Input data START

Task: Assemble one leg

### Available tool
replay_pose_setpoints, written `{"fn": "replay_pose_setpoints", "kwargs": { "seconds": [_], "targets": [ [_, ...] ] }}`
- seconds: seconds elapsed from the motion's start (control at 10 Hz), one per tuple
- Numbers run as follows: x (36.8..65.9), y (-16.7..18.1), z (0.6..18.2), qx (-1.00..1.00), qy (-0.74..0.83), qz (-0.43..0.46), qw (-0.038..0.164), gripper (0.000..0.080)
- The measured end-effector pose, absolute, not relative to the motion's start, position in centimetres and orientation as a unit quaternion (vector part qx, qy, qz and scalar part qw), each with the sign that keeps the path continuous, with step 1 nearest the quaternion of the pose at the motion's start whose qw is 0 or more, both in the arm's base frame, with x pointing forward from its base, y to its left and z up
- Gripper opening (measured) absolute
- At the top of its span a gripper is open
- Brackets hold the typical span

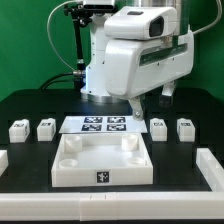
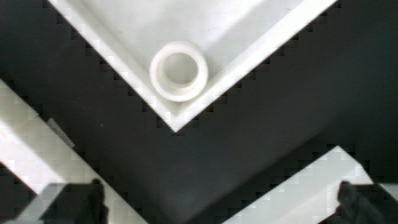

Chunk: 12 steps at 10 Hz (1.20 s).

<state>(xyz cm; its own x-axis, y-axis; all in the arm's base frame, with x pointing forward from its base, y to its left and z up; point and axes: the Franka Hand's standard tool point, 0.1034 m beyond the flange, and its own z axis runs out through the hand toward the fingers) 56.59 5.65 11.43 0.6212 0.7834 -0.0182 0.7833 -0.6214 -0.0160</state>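
In the exterior view the pincer (image 1: 137, 110) hangs low behind the tray (image 1: 100, 172), over the edge of the marker board (image 1: 105, 125). Its jaws are too small and dark here to judge. Four legs stand loose on the counter (image 1: 30, 105). The nearest leg (image 1: 158, 127) is just beside the pincer on the exterior view's right, with a second leg (image 1: 185, 127) beyond it. A third leg (image 1: 45, 127) and a fourth leg (image 1: 17, 128) stand well apart from the pincer on the exterior view's left.

In the wrist view the pincer (image 2: 217, 205) is spread wide. Its fingers (image 2: 71, 205) stand far apart with only bare counter between them. Ahead of it lies a corner of the tray (image 2: 249, 60), and the round socket (image 2: 178, 72) there is empty.

As I judge it, the task has hardly begun: no leg is grasped and none is seated. Picking one up, carrying it to a socket and fixing it there are all left to do.
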Motion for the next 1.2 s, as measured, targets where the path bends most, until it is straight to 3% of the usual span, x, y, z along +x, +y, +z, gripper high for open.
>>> {"fn": "replay_pose_setpoints", "kwargs": {
  "seconds": [1.0, 1.2],
  "targets": [
    [56.1, 5.6, 11.2, -0.887, -0.461, 0.011, 0.003, 0.0650],
    [50.6, 4.3, 9.6, -0.822, -0.569, 0.013, 0.000, 0.0650]
  ]
}}
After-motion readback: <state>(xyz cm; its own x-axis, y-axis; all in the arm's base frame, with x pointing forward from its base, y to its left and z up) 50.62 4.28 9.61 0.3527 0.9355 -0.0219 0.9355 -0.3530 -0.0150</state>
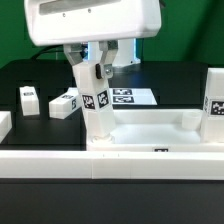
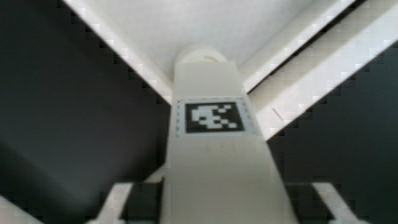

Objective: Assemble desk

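Gripper [image 1: 93,60] is pinched on the upper end of a white tagged leg [image 1: 96,104]. On my wrist feed, its fingers [image 2: 118,205] flank that leg on either side. The leg stands nearly upright, with its lower end at the corner of the rimmed desk panel [image 1: 150,122] on the exterior view's left. I cannot tell whether it is seated in a socket. A second leg [image 1: 213,100] stands at the panel's right end. One loose leg [image 1: 28,100] and another loose leg [image 1: 65,104] lie on the black tabletop [image 1: 40,75], left of the marker board [image 1: 132,97].

No readable text, only a black-and-white tag [image 2: 215,117] on the leg [image 2: 217,180].
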You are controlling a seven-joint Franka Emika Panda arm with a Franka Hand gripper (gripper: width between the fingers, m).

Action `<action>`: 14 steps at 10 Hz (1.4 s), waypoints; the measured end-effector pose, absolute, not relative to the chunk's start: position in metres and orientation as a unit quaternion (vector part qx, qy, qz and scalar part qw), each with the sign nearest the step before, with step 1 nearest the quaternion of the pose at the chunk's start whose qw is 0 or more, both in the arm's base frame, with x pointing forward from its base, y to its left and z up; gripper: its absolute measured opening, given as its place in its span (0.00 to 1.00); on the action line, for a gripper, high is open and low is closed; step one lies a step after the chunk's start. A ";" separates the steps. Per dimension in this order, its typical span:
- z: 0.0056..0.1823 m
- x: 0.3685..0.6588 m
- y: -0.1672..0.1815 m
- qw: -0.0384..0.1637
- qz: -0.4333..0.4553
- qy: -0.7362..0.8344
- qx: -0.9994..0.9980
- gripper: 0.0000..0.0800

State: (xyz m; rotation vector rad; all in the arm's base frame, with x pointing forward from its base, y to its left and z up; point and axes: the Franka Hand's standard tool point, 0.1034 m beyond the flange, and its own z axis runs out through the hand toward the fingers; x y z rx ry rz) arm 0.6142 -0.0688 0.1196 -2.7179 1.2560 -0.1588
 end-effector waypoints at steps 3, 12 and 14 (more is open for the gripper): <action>0.118 0.614 -0.058 0.084 -0.037 0.528 -0.845 0.36; 0.117 0.616 -0.055 0.079 -0.044 0.404 -0.910 0.81; 0.117 0.616 -0.055 0.076 -0.049 0.346 -0.934 0.81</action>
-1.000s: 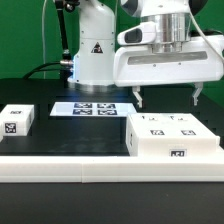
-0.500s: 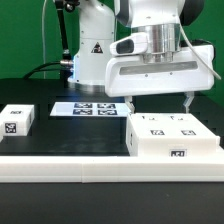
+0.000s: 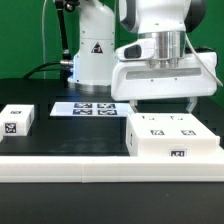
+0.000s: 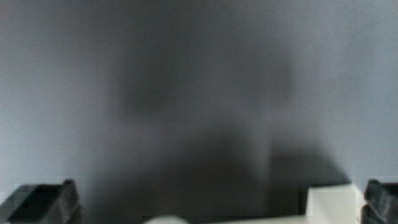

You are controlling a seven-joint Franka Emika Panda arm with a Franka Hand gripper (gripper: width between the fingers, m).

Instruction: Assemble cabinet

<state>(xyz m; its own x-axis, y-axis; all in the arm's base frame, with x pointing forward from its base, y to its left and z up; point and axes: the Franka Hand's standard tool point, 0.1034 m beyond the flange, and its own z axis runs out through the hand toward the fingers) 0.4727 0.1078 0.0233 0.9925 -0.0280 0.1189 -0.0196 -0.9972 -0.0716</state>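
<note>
You see the gripper (image 3: 163, 106) spread wide, pinching nothing. The cabinet body (image 3: 172, 137) sits just below its fingertips. A small white panel (image 3: 18, 120) lies well apart, toward the exterior view's left.

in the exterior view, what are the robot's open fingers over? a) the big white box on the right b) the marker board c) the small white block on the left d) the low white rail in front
a: the fingers stand spread wide above the top of the big white box on the exterior view's right, with nothing between them.
</note>
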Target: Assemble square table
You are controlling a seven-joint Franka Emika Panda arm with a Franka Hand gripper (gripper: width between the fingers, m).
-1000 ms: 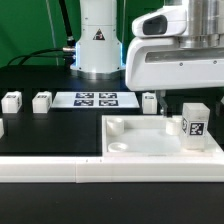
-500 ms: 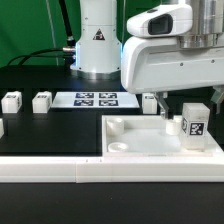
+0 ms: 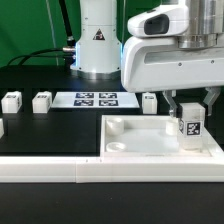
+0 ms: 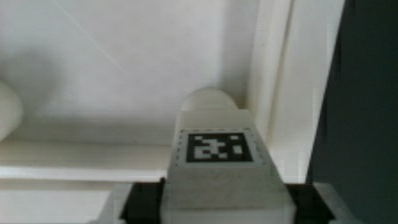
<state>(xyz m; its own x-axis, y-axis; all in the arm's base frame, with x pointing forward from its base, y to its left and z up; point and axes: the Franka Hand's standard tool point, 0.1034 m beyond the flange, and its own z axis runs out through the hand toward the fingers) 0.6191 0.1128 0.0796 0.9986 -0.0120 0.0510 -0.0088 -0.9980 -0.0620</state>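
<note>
The white square table top (image 3: 140, 152) lies at the exterior view's right, with raised corner sockets. A white tagged leg (image 3: 191, 130) stands upright on its right part. My gripper (image 3: 190, 108) has come down over the leg, one finger on each side, and looks shut on it. In the wrist view the leg (image 4: 221, 160) fills the gap between the black pads (image 4: 150, 200), above the table top (image 4: 107, 80) and a socket (image 4: 217, 105). Three more legs (image 3: 11, 100), (image 3: 41, 100), (image 3: 148, 101) stand on the black table.
The marker board (image 3: 95, 99) lies behind the table top. The long white L-shaped border rail (image 3: 60, 172) runs along the front. The robot base (image 3: 97, 40) stands at the back. Part of another white piece (image 3: 1, 127) shows at the left edge.
My gripper has come down over the leg on the table top; its fingers now sit on both sides of the leg, which stood free before.
</note>
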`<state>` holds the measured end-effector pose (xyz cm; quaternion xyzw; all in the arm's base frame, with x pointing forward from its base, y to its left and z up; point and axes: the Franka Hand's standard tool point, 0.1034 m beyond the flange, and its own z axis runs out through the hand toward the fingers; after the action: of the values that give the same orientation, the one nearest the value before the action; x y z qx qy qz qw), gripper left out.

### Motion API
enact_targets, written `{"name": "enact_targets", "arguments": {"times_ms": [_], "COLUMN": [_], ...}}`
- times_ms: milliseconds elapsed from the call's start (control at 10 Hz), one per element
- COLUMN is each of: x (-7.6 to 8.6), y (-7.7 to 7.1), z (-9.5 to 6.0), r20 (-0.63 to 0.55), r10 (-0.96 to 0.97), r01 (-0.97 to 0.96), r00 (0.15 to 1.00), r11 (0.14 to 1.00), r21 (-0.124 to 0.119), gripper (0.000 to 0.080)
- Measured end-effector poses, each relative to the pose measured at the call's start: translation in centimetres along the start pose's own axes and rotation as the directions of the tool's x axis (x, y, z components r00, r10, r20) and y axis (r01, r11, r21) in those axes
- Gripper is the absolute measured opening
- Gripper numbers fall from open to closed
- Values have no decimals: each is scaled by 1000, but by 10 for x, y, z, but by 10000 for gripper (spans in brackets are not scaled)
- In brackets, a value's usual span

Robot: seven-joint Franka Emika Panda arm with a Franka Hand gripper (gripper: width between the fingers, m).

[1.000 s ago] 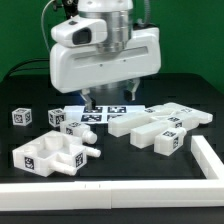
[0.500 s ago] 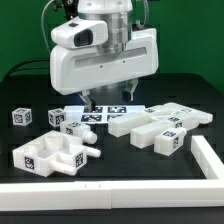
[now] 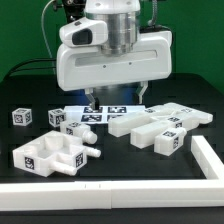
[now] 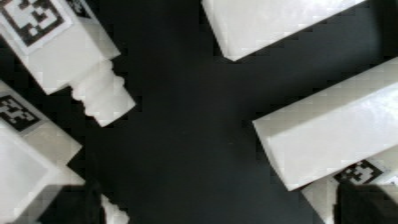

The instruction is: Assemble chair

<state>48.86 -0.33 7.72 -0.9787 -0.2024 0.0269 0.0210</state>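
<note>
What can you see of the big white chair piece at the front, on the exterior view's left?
The chair piece is a chunky, flat white block, plastic-looking, with stepped notches and short pegs toward the exterior view's right. A black-and-white square tag shows on its near face. It lies flat on the black table, untouched by the open gripper hovering farther back.

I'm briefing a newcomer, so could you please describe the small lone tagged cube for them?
Start on the black table, at the exterior view's left edge. Beyond the large notched white chair piece nearest the camera stands the small cube, alone. Unlike its neighbours, it is a plain little block, touching nothing.
</note>
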Motion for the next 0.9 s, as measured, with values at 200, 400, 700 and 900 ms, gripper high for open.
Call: {"name": "enact_targets", "arguments": {"times_ms": [200, 400, 700, 900], "x": [0, 0, 13, 37], "y": [0, 0, -9, -19], "z": [0, 0, 3, 0], "r20": [0, 0, -6, -7], "r10": [0, 0, 311, 354], "r01": [0, 0, -311, -353], "r00": [1000, 1000, 950, 935], "r11": [1000, 1000, 950, 935], "r21": [0, 0, 5, 16], "gripper": [649, 649, 649, 649]}}
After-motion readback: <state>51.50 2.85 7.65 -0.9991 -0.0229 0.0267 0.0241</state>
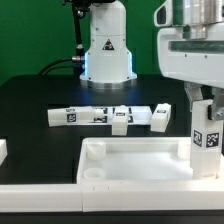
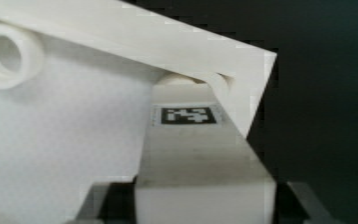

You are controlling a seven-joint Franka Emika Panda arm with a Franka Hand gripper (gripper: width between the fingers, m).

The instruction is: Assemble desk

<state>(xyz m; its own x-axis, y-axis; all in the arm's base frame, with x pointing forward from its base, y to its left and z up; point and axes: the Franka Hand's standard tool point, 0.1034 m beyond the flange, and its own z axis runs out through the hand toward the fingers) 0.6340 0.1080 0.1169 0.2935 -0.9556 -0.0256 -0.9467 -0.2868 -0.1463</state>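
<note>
The desk top (image 1: pixel 130 148) is a white rimmed tray lying at the front of the black table, with a round socket (image 1: pixel 95 172) in its corner on the exterior view's left. My gripper (image 1: pixel 205 106) is shut on a white tagged leg (image 1: pixel 206 138). It holds the leg upright over the top's corner on the exterior view's right. In the wrist view the leg (image 2: pixel 202 160) runs from between my gripper's (image 2: pixel 202 208) jaws to the desk top's (image 2: pixel 69 130) corner. Whether its end sits in a socket is hidden. Another round socket (image 2: pixel 2 55) shows there.
Three loose tagged legs (image 1: pixel 70 115) (image 1: pixel 122 118) (image 1: pixel 160 116) lie in a row on the table behind the top. The arm's white base (image 1: pixel 107 50) stands at the back. A small white object (image 1: pixel 3 150) pokes in at the exterior view's left edge.
</note>
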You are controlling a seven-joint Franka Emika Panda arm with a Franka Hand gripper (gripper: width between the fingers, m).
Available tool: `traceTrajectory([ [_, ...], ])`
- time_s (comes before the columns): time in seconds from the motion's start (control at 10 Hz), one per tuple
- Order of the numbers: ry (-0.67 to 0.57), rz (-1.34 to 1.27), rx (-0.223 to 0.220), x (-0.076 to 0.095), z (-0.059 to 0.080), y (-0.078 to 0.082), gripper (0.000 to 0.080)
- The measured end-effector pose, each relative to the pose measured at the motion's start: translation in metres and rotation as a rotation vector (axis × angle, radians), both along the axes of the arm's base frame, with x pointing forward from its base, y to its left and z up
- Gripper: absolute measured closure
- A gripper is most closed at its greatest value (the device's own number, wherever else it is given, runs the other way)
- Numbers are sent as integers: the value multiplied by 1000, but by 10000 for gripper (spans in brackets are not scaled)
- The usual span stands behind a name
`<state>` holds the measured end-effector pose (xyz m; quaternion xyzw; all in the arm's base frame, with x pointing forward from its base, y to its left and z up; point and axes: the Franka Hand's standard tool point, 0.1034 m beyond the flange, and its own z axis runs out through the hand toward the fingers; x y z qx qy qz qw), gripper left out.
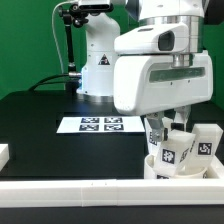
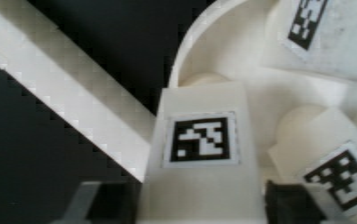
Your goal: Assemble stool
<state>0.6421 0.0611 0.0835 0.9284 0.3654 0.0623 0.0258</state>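
Observation:
A white stool leg (image 2: 201, 130) with a black-and-white tag fills the wrist view and stands between my gripper's (image 2: 201, 203) dark fingers (image 2: 118, 203). The pads lie against both of its sides, so the gripper is shut on it. In the exterior view the gripper (image 1: 168, 124) reaches down at the right, onto the legs standing in the round white seat (image 1: 160, 168). Two more tagged legs (image 1: 181, 150) (image 1: 206, 141) stand upright there, close beside the held one. The seat's curved rim (image 2: 219, 50) shows behind the leg in the wrist view.
The marker board (image 1: 100, 124) lies flat on the black table, left of the seat in the exterior view. A long white border rail (image 1: 90, 196) runs along the near edge, and the rail (image 2: 68, 85) also crosses the wrist view. A white block (image 1: 4, 153) sits at the exterior view's left.

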Motion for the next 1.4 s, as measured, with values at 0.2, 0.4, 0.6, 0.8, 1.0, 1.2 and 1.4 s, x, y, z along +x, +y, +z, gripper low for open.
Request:
traceTrajectory([
  [0.2,0,-41,5,0,0,0,462],
  [0.4,0,-69,10,0,0,-1,462],
  [0.6,-26,-247,35,1,0,-3,462],
  [0.8,-59,-394,61,2,0,-5,461],
  [1.0,-83,-594,101,3,0,-5,461],
  [1.2,-99,-776,139,4,0,-2,461],
  [1.4,-108,-967,182,5,2,6,461],
])
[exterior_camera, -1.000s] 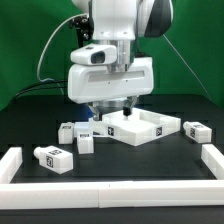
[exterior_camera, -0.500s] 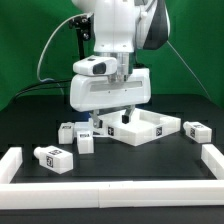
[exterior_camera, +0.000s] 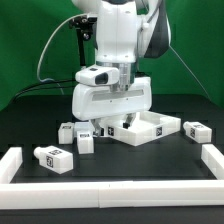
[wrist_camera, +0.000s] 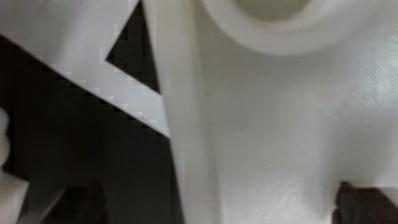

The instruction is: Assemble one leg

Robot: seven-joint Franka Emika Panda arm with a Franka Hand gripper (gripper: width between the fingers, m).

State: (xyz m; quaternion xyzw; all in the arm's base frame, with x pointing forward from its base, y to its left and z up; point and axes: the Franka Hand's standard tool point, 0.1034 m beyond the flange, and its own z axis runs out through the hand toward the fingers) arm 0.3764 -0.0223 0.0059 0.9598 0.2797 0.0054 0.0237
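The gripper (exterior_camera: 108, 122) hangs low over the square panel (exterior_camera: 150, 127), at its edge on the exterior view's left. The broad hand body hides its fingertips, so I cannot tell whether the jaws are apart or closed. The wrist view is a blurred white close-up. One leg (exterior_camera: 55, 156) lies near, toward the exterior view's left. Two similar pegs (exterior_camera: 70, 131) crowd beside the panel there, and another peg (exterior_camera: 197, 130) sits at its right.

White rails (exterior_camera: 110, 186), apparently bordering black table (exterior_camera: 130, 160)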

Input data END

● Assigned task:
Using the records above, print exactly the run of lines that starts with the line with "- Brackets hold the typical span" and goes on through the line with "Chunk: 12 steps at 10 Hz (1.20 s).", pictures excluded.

● Result of this exercise:
- Brackets hold the typical span


Chunk: 12 steps at 10 Hz (1.20 s).

With this, the answer is complete.